About this task.
Only lines containing "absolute" belong in the answer, each copied from the entries below.

Data records:
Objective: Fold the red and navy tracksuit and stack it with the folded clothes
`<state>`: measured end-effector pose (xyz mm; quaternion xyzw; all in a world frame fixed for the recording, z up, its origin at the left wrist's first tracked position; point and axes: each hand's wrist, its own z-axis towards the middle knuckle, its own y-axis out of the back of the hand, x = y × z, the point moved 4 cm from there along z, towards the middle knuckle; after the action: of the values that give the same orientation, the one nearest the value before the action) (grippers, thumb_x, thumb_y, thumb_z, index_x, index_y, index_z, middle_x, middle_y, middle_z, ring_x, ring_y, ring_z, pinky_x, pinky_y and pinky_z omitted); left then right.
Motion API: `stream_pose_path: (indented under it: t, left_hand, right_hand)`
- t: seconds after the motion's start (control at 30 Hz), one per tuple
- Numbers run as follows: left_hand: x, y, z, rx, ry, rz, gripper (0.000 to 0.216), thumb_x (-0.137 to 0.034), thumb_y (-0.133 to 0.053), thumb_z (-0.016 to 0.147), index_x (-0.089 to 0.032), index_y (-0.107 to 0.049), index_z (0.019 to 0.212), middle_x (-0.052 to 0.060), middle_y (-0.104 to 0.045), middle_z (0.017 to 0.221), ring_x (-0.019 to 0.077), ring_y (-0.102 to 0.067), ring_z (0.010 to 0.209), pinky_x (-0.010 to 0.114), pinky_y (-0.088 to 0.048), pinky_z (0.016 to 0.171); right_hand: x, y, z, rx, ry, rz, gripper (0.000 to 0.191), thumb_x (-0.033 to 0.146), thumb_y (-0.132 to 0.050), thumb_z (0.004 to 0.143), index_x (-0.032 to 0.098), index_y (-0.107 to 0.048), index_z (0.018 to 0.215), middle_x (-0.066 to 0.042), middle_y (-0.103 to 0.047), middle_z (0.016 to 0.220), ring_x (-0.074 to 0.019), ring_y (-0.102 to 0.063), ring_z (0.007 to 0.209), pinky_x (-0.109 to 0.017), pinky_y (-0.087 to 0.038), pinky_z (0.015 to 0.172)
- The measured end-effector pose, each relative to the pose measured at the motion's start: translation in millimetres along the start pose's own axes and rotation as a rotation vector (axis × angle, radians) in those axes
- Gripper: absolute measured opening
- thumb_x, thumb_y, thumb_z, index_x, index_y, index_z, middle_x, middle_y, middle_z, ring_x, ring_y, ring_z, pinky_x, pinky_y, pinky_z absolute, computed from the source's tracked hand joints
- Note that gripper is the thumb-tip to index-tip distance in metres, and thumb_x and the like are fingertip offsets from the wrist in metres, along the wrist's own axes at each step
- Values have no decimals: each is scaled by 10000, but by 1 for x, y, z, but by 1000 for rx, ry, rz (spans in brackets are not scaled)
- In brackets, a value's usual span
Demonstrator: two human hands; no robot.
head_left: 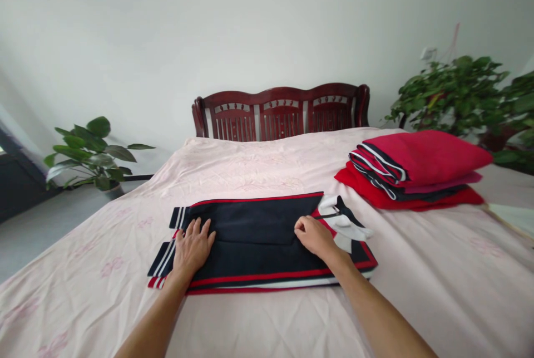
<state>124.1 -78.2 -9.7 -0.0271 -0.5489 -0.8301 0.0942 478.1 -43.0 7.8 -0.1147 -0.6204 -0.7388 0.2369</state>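
L hand [192, 246] flat, fingers spread, on navy garment [258, 241]; R hand [314, 236] pinching its folded edge, on pink bedsheet [258, 319].

A stack of folded red garments [411, 171] is being supported by the pale pink patterned bedsheet [258, 168]. A dark red carved wooden headboard [281, 112] is being flanked by two green leafy potted plants [89, 152] [463, 93].

both forearms bare, no sleeves, rings or watch.
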Motion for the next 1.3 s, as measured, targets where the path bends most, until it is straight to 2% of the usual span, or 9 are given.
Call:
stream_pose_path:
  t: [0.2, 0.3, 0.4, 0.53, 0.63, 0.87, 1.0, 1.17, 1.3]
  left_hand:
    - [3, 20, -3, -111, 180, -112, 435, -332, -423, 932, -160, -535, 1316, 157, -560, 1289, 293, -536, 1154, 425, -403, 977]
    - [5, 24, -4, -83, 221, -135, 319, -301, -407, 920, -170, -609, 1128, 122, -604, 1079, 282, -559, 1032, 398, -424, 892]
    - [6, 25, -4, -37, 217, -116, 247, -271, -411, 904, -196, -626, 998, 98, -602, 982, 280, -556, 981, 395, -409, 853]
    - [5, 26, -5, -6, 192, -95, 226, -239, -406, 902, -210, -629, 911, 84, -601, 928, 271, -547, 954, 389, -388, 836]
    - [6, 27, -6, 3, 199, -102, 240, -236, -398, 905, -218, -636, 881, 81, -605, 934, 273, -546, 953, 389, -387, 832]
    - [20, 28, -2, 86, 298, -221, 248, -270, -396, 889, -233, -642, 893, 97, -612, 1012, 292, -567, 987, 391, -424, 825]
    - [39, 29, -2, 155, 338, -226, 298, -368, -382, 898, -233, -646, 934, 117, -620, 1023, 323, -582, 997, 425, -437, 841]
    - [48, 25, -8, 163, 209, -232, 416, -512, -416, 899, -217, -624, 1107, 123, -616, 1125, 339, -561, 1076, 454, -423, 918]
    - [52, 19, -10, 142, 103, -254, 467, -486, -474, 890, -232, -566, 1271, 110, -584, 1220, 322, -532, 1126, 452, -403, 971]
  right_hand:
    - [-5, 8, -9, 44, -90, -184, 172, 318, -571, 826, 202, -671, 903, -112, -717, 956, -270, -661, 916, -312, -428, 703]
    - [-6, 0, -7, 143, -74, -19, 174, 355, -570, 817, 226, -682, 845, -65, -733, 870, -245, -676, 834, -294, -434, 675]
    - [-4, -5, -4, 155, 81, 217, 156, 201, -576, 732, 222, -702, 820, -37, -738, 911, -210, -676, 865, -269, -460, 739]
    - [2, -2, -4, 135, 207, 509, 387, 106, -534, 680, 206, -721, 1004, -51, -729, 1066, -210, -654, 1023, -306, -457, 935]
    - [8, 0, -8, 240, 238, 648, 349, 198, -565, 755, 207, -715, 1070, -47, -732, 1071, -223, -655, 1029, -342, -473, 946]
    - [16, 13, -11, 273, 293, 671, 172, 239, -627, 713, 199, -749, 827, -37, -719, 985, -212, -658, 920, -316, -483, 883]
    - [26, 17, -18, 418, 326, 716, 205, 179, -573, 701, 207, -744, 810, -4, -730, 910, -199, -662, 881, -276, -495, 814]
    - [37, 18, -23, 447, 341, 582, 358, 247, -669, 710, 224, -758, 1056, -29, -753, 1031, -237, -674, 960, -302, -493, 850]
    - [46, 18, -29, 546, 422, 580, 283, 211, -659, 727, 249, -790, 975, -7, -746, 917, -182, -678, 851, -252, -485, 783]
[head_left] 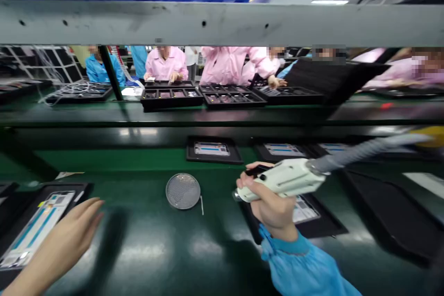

Written solution.
- Gripper: absolute measured opening
- thumb_x, thumb_y, thumb_z, index_x, index_y, index_z, middle_x, middle_y, middle_z, ring_x, ring_y, ring_z, pinky_x, pinky_y, pinky_z absolute, computed from the source's tracked hand joints

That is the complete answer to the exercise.